Despite such rationalizations, the whole dynamic smacks of a certain hypocrisy fueled by resentment – jealousy stemming from loss of status before others seen as less deserving.

This morning’s gospel “Parable of the Prodigal Son” addresses resentment of that kind. It is one of the most beautiful and well-known stories in World Literature. However, standard readings of the parable domesticate it. They turn the parable into an allegory and in so doing rob it of the cutting edge which connects with today’s Angry White Christians. Please think about that with me.

Standard readings of “The Prodigal Son” make it a thinly veiled allegory about God and us. God is the father in the story, non-judgmental, full of compassion, willing to overlook faults and sins. Meanwhile, each of us is the wayward son who temporarily wanders away from home only to return after realizing the emptiness of life without God. The older brother represents the few who have never wandered, but who are judgmental towards those who have.

Such reading never fails to touch our hearts and fill us with hope, since the story presents such a loving image of God so different from the threatening Judge of traditional Christian preaching. And besides, since most of us identify with the prodigal rather than with the older brother, we’re drawn to the image of a God who seems more loving towards the sinner than towards the saint.

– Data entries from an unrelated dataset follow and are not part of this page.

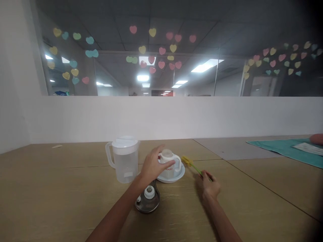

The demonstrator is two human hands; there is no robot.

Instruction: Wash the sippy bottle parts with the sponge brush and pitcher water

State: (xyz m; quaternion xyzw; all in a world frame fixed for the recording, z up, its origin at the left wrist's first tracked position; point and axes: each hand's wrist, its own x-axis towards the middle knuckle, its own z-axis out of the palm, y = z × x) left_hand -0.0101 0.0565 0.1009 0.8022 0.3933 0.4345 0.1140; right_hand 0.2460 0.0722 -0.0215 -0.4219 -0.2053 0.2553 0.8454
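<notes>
left hand (152, 164) clasps a white two-handled plastic cup (168, 173), seemingly steadying it, while right hand (211, 185) pinches a yellow-headed, green-stemmed brush (187, 161)

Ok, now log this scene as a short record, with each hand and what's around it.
Left hand: holding the two-handled cup
Right hand: holding the yellow-headed brush by its green handle
White dish: behind and below the cup; contact unclear
Clear pitcher: upright, left of the dish
Dark tray: nearer the person, carrying a white ring
Teal cloth: far right
</notes>
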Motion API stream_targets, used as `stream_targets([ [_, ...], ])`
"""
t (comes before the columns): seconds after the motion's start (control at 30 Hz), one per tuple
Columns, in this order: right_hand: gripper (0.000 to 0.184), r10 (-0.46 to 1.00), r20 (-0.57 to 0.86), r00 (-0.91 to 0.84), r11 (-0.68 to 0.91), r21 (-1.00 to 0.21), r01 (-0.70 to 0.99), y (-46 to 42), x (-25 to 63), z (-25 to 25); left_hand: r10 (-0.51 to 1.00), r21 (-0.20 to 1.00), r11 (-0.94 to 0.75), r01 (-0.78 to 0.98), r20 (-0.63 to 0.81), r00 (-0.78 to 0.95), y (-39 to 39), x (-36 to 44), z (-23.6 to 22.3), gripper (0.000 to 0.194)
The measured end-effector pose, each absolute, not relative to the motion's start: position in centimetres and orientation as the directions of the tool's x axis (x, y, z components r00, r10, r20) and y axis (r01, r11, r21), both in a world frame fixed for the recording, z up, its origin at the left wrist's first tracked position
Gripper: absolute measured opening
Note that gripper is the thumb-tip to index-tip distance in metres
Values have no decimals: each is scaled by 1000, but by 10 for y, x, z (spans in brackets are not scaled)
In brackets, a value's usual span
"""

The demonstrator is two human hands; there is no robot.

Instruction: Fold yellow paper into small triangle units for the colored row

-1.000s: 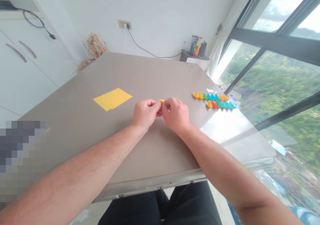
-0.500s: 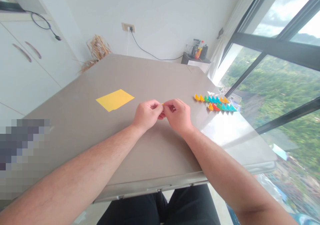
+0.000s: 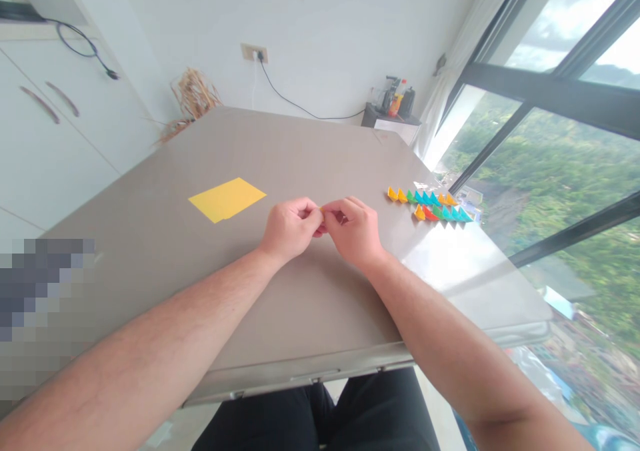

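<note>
My left hand [image 3: 293, 225] and my right hand [image 3: 353, 226] meet fingertip to fingertip above the middle of the table. Between their pinched thumbs and fingers is a small piece of yellow paper [image 3: 321, 209]; only a sliver shows, and its shape is hidden by the fingers. Left of my hands, a flat yellow sheet of paper [image 3: 227, 199] lies on the table. Over to the right stand small folded paper boats in two rows, a back row [image 3: 419, 197] and a front row [image 3: 442, 213], in orange, green, blue and red.
The grey-brown table [image 3: 300, 151] spans the area before me, its front edge just above my legs. A large window [image 3: 565, 164] runs along the right. Behind the table are a wall socket [image 3: 254, 53] with a cable, dried stalks [image 3: 194, 95] and a small cabinet [image 3: 390, 124] holding bottles.
Both hands keep their pinch with only a slight finger shift, and less of the yellow paper shows. The whole view has shifted a little; the sheet and boats stay put on the table.
</note>
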State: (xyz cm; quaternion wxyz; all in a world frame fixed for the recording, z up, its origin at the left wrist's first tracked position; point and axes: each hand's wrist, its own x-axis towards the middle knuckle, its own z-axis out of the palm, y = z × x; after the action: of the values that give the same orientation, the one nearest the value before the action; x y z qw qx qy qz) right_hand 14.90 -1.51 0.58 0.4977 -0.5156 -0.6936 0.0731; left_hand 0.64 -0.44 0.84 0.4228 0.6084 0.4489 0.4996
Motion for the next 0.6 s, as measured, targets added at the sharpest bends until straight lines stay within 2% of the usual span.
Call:
stream_targets([
  [0.3,20,657,751,-65,605,-474,640,-12,150,-5,975,974,-223,41,222,26,-4,10,1,11],
  [0.6,21,637,761,-124,634,-425,647,-11,156,-4,987,986,-139,-92,145,65,-7,13,7,12],
])
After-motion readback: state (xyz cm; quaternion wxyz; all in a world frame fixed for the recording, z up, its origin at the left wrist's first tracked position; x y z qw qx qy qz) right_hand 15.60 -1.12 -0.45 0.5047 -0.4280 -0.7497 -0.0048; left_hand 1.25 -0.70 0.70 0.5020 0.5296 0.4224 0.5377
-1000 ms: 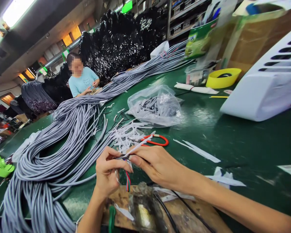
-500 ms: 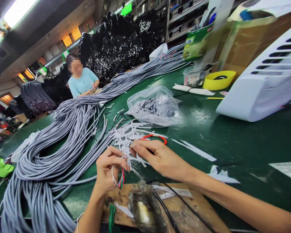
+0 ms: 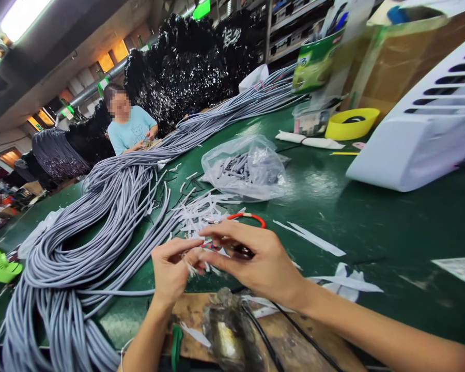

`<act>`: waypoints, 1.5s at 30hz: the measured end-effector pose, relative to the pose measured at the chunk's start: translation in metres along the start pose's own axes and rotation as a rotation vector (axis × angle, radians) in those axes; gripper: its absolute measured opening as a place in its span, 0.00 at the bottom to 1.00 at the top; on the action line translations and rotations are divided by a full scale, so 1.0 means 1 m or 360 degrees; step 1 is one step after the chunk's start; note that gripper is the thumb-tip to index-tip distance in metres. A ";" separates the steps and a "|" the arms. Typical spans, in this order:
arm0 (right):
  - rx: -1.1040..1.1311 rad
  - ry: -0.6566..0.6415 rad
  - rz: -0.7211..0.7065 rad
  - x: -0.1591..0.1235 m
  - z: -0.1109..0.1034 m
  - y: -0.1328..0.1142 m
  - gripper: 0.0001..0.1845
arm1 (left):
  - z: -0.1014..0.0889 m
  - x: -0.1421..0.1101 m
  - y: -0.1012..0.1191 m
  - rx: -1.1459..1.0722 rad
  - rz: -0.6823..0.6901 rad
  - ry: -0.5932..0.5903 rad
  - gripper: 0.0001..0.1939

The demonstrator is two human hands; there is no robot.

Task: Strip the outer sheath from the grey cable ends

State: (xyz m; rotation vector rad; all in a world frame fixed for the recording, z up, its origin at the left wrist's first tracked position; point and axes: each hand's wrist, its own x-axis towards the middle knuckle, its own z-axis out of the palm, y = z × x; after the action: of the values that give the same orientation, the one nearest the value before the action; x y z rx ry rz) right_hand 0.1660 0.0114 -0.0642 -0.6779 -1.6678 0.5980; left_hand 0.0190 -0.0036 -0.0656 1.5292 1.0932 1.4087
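Observation:
My left hand [image 3: 172, 268] is closed round the end of a grey cable, just above the wooden board. From its fingers come thin coloured wires [image 3: 210, 247], with frayed whitish strands below them. My right hand [image 3: 256, 258] meets it from the right, thumb and fingers closed on the same coloured wires. A dark, shiny thing [image 3: 243, 251] shows inside the right palm; its kind is mostly hidden. Behind the right hand curves a red-orange loop [image 3: 251, 217]. White paper-like strips [image 3: 196, 214] lie heaped beyond both hands.
Grey cables [image 3: 62, 258] fill the left side. A clear bag of small grey pieces [image 3: 248, 170] lies ahead on the green table [image 3: 391, 227]. On the board [image 3: 194, 305] sits a grimy metal-and-plastic block [image 3: 228, 330]. A white slotted casing [image 3: 403, 150] stands right; a co-worker [image 3: 132, 129] sits across.
My right hand has moved left and down to my left hand, and its fingers now close on the coloured wires. The wires, which hung below the left hand, now point toward the right hand.

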 end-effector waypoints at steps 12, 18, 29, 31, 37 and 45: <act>-0.0258 0.0133 -0.0114 -0.005 0.003 -0.001 0.07 | 0.002 0.004 -0.001 -0.0193 -0.0307 0.0485 0.20; -0.0186 0.0202 0.0159 -0.002 0.001 0.004 0.10 | -0.032 0.017 0.002 -0.0260 -0.0026 0.1048 0.16; 0.0163 -0.0080 0.0478 0.004 0.004 0.016 0.14 | -0.004 0.008 0.006 -0.0206 -0.0425 -0.0294 0.26; 0.0102 -0.0202 0.0501 0.003 0.005 0.017 0.12 | -0.003 0.007 0.006 -0.0239 -0.0394 -0.0270 0.29; -0.0169 -0.0354 0.0395 0.005 0.004 0.010 0.12 | -0.005 0.007 0.001 -0.0216 -0.0378 -0.0057 0.19; -0.0088 -0.0757 0.0115 -0.006 0.007 0.000 0.10 | -0.007 0.024 0.004 -0.0362 -0.0208 0.0517 0.15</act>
State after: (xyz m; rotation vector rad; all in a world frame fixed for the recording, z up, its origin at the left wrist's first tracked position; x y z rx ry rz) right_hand 0.1598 0.0065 -0.0699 -0.6716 -2.1124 0.8131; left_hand 0.0129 0.0173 -0.0529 1.0740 1.1543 1.6642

Though beautiful and inspiring, such allegorical reading distorts Jesus’ message, because it makes us comfortable rather than shaking us up. At least that’s what modern scripture scholarship tells us. Those studies remind us that Jesus’ stories were parables not allegories. Allegories, of course, are general tales in which each character stands for something else.

Parables on the other hand are very particular rather than general stories about the human condition. Parables are addressed to particular people – to make them uncomfortable with their preconceptions and cause them to think more deeply about the central focus of Jesus’ teaching, the Kingdom of God. In the gospels, Jesus’ parables are usually aimed at his opponents who ask him questions with an eye to trapping or discrediting him. Jesus’ parables turn the tables on his opponents and call them to repentance.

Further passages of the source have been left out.